On our way back to the hospital, we met Abu Akram, and he invited us to the Popular Front office, where I was introduced to Salim As’ad.

You agree that holding your tongue is a noble stand to take, don’t you? They were right not to talk. How could they, after all? We don’t tell these tales to each other, so why should we tell them to foreigners? What’s the point? And those voices – is it true that the voices of the dead flow through the alleys of the camp?

And Dunya? Why do I keep seeing Dunya, with her wide eyes, in front of the tall French man, speaking to him?

I don’t know Dunya. Behind the cemetery fence, I encountered her eyes, suspended in her face. I’d promised to try to work something out for her in Tunis, and then forgot the matter.

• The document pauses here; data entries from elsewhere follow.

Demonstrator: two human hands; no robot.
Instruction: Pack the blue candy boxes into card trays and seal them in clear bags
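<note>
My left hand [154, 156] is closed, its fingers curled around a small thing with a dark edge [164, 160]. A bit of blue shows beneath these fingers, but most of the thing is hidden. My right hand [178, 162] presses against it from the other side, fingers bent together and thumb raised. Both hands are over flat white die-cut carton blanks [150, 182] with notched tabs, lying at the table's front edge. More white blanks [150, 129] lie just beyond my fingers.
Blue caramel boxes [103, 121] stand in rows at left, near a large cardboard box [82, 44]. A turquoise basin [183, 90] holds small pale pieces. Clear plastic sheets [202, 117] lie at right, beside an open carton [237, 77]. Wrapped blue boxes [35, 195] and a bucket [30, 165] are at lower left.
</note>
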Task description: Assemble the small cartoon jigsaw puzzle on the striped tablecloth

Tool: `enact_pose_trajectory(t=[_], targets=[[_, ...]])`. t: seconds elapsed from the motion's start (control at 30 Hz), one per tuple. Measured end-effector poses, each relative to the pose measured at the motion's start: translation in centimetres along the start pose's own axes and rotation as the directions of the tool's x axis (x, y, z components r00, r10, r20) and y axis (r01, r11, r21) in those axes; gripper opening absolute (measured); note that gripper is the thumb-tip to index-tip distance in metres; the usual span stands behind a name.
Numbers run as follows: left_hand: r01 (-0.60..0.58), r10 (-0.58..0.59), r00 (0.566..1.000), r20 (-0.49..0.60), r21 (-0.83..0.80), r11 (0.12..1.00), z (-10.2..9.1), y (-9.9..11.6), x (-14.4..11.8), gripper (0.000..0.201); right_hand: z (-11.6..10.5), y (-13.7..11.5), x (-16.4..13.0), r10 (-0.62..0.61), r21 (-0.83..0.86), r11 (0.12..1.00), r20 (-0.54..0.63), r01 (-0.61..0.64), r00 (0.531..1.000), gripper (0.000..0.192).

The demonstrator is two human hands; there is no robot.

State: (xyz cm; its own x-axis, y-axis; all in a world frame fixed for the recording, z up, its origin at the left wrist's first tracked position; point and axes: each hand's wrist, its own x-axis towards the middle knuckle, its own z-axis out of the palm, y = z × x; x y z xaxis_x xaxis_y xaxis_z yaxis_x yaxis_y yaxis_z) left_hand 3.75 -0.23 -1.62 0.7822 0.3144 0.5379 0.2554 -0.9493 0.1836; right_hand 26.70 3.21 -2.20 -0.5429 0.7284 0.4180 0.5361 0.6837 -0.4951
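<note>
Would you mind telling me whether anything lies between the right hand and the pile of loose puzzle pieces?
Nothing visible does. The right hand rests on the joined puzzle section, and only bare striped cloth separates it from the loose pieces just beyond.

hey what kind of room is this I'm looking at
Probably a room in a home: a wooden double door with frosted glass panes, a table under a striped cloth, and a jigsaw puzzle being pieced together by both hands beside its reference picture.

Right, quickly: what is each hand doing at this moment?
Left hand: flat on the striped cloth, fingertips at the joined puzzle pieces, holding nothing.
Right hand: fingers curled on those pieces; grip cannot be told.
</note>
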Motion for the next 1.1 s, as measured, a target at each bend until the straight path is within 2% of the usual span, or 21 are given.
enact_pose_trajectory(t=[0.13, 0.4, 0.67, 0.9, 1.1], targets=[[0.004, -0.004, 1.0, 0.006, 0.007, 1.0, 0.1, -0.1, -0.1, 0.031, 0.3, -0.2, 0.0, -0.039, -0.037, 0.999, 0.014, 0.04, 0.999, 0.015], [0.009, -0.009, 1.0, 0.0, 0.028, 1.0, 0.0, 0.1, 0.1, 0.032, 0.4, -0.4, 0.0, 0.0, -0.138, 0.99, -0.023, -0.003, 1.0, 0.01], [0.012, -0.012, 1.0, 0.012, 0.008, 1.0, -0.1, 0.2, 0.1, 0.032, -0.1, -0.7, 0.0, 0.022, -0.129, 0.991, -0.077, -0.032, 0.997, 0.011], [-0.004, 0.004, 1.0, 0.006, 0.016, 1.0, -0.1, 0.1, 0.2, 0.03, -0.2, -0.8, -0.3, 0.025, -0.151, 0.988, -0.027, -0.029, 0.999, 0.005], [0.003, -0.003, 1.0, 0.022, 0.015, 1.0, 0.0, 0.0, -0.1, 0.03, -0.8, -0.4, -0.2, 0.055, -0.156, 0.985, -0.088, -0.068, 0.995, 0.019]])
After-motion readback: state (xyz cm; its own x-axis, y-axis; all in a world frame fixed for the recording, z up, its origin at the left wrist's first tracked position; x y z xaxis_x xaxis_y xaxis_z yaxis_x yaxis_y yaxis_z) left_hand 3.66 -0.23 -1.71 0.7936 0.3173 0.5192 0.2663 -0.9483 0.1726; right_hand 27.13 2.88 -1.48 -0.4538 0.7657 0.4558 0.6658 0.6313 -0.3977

Later I discovered that Dunya wasthe matter, all because of Dr. Muna Abd al-Karim, professor of psychiatry at the Lebanese University. Professor Muna works with the Association for the Disabled in the camp, and Dunya was a regular visitor. We thought Dunya had found a job for herself, but she hadn’t been working, she’d been talking. Foreign journalists would come and Professor Muna would take them to his office, where Dunya would tell her story with Professor Muna translating. Dunya had become a new kind of storyteller, one who tells stories only to foreigners, and she had become a story herself. I don’t have any objections – everyone’s free to do as they please – but a month after the Carlton Hotel Women’s Conference, they brought her here to the hospital and Dr. Amjad refused to receive her. He said that there was nothing he could do for her, that she was untreatable, but Salim As’ad and I admitted her by force. She’s living now in a room on the second floor, close to yours. Her situation is precarious because her pelvis has been shattered again. I think there must be some problem with her bones because they’re disintegrating. Today Dunya looks like a corpse and needs a private nurse. Her mother visits her every day but instead of helping us, she weeps. And Dunya says nothing. Her eyes, suspended in her thin, wan face, look without seeing, silent.